My initial goal is to minimise the waiting between the pages. If the end submission takes a bit then that is all int he game I would say but clicking next and waiting 5 secs is annoying with so many pages. But yes, I think you helped to speed it up already a bit.
 
If you tried turning session store off and it didn't make any difference, then the answer to "will it make a difference" is very probably "No". ;)

Yeah, 500 elements on a form was kind of "too enthusiastic". Although with that scenario, the most likely serious problems are going to be MySQL related, hitting hard limits within MySQL for things like maximum query length, etc.

There's no real way for us to provide detailed limits on things, as it depends on a lot of factors beyond our control. And also, in many cases we simply don't know. I've never seen a form with more than a dozen or so calc's on it, and never even thought about the performance issues with having 75+.
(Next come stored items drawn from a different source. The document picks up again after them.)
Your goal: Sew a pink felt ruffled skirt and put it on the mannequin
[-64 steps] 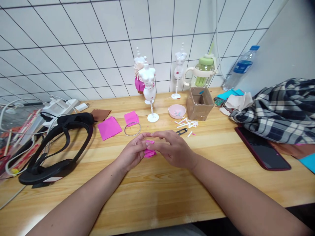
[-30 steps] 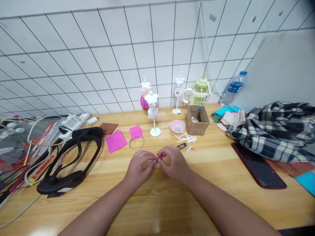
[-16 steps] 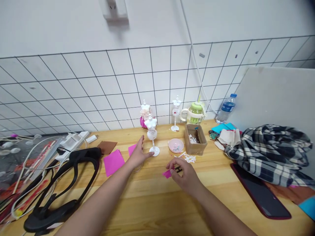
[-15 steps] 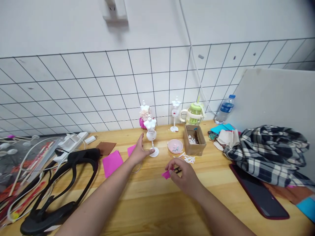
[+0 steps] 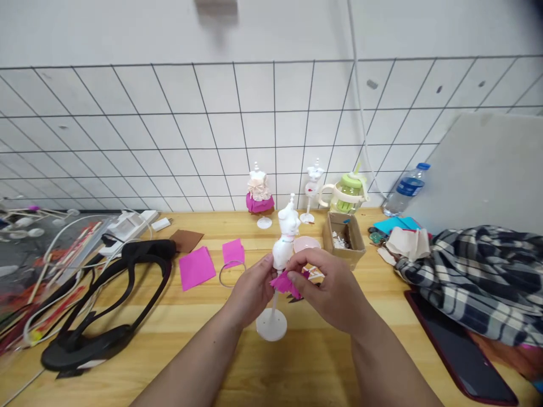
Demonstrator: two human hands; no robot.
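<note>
A small white dress-form mannequin (image 5: 283, 249) leans slightly right in front of me, its round base (image 5: 271, 326) toward me. My left hand (image 5: 248, 294) is closed around its lower body. In my right hand (image 5: 337, 291), thumb and fingers pinch a crumpled magenta piece (image 5: 291, 284), cloth or paper, against the mannequin below the waist. Behind the right fingers a dark object, partly hidden, lies on the table. A flat magenta square (image 5: 197, 268) and a smaller magenta piece (image 5: 233, 251) lie to the left, with a thin ring overlapping the smaller one.
A mannequin in a beige and magenta dress (image 5: 259, 195) and a bare one (image 5: 311, 189) stand by the wall. Right are a cardboard box (image 5: 345, 257), a pink dish (image 5: 307, 243), a cup (image 5: 350, 192), a bottle (image 5: 407, 191), plaid cloth (image 5: 479, 271) and a phone (image 5: 462, 353). Left lies a black strap frame (image 5: 131, 282).
My left hand has taken hold of the white mannequin and brought it nearer. My right hand has moved the magenta piece up against it. The view has shifted somewhat.
</note>
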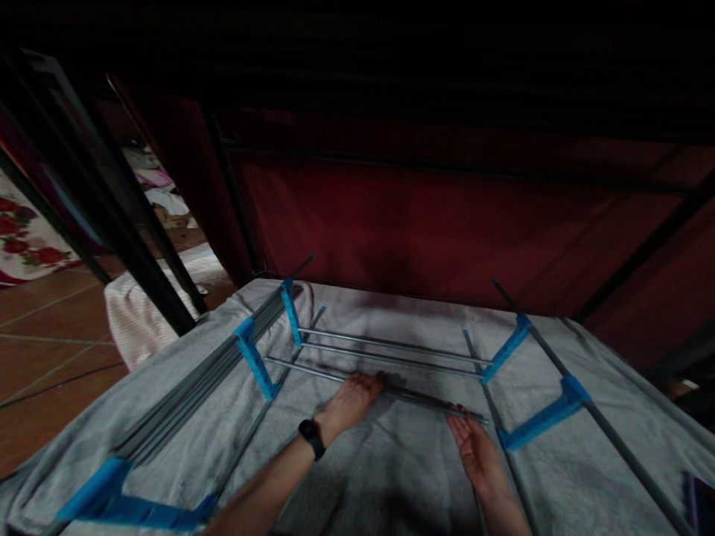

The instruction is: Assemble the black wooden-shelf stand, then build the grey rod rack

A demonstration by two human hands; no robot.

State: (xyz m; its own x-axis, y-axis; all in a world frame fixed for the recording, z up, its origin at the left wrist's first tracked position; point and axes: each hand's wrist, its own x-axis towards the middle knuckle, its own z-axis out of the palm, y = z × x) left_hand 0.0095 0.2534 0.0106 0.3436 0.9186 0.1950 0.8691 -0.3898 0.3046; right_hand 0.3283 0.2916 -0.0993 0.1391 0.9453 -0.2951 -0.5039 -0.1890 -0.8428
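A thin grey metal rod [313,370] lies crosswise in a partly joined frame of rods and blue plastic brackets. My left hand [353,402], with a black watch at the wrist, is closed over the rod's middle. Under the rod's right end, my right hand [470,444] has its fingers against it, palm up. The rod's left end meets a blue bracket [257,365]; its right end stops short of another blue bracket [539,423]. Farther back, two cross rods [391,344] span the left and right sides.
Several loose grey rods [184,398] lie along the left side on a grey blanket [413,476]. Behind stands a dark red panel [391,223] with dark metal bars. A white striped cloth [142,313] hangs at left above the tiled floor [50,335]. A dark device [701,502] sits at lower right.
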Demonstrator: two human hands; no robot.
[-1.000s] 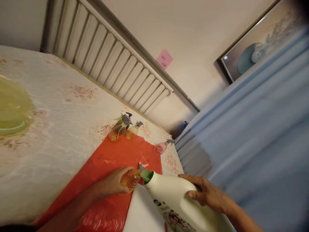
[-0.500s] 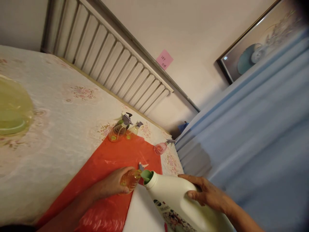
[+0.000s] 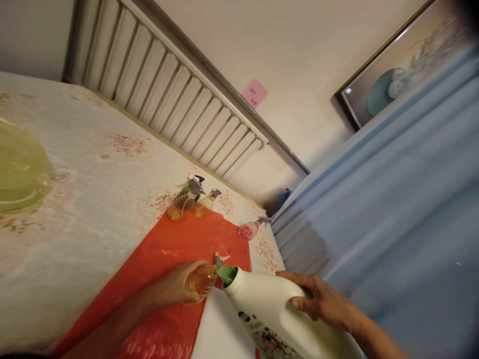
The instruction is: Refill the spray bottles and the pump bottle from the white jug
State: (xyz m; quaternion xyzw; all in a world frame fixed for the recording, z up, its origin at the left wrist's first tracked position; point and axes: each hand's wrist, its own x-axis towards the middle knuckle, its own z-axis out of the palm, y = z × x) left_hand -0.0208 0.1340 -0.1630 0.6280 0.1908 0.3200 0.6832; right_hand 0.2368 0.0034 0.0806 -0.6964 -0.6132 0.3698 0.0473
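Observation:
A small clear bottle [image 3: 202, 280], which looks amber over the red sheet, is held tilted in my left hand [image 3: 177, 284], its neck pointing right. My right hand [image 3: 318, 299] grips a large cream detergent jug [image 3: 267, 294] by its handle and holds it tipped over. The jug's green pouring spout [image 3: 226, 274] meets the bottle's mouth, or nearly so; I cannot make out a stream between them. Just behind the bottle's neck lies a grey spray head [image 3: 218, 259] on the red plastic sheet [image 3: 175, 239].
Several spray bottles stand farther back, among them a clear one [image 3: 183, 202] and a pink one [image 3: 249, 229]. A yellow-green translucent basin [image 3: 22, 164] sits on the flowered tablecloth [image 3: 93, 194] at left. A radiator [image 3: 168, 85] lines the wall; a blue curtain [image 3: 374, 214] hangs at right.
Almost nothing differs. Both hands keep their hold, and the bottle and jug stay at the same tilt, with only a slight shift of the view.

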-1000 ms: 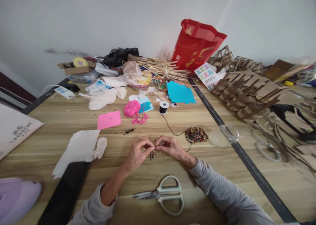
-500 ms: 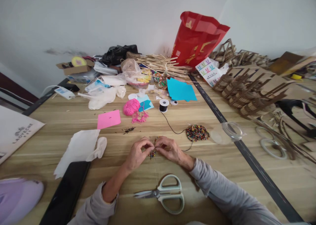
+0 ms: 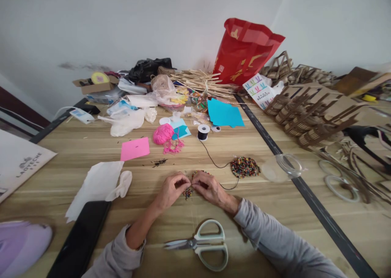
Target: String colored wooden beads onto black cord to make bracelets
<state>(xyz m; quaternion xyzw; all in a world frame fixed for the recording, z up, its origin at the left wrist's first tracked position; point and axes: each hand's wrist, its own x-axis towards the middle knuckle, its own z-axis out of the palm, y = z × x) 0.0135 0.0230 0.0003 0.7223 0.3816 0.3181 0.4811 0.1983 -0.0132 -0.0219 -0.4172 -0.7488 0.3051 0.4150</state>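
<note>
My left hand (image 3: 174, 189) is pinched closed, its fingertips meeting those of my right hand (image 3: 210, 188); what lies between its fingers is too small to make out. Also pinched, my right hand grips a beaded cord (image 3: 200, 171), whose row of small coloured beads curves out behind its fingers. Just under the fingertips, a small cluster of loose beads (image 3: 187, 193) lies on the wooden table (image 3: 146, 221). A coiled heap of strung beads (image 3: 244, 167) rests to the right, with black cord (image 3: 210, 154) leading from it to a spool (image 3: 203, 132).
Scissors (image 3: 198, 244) lie partly open in front of me. A black phone-like slab (image 3: 81, 237), white paper (image 3: 94, 186), short black pieces (image 3: 159, 163), pink card (image 3: 135, 148) and pink yarn (image 3: 163, 134) are leftward. Small woven baskets (image 3: 308, 123) and a clear ring (image 3: 288, 165) stand right.
The view has shifted slightly, so things on the table appear a little lower. Both hands keep their pinch at nearly the same spot; more of the bead row shows behind my right hand.
</note>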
Quite honestly, I don't think there's anything I can do to speed up moving between pages, as this involves validation. And even if there's no validations on a given page, we're still going to go through the pre-processing phase, to run all the calcs, and prepare the form for validation / submitting for a variety of gory technical reasons. And as per myu previous post, if yu look at the profiling, between "validation start" and "validation end", you'll get some idea of the amount of processing involved. And that's just the few more obvious contenders for time consumption that I've put profile checkpoints in, there's a whole bunch more going on than shows in the profiling.

About the only way you might speed it up would be to do it as a series of "daisy chained" forms, using copies of the main list/form to emulate the "pages" you have now, where you unpublish everything except the elements on the current "page". But that's a fair amount of work to get going, although simple enough to do a basic proof of concept test - just create a couple of copies for the first two pages, and set up a redirect from "page 1 test" to "page 2 test". The redirect URL from 1 to 2 wuld have to append &rowid={rowid} to the oage 2 URL, so you then edit the partially completed form.

-- hugh
 
Guess the split-up in forms might be the best option. Guess it will still be possible to keep the same calculation calls to the element names. I will make a test.
 
Well, remember that when you unpublish something, it doesn't exist as far as Fabrik is concerned. So if calcs on (say) Page 5 rely on elements from Page 2, then you won't be able to unpublish the ones from Page 2. You'd have to keep them published, but hidden (either by hiding the elements, or hiding the group they are in.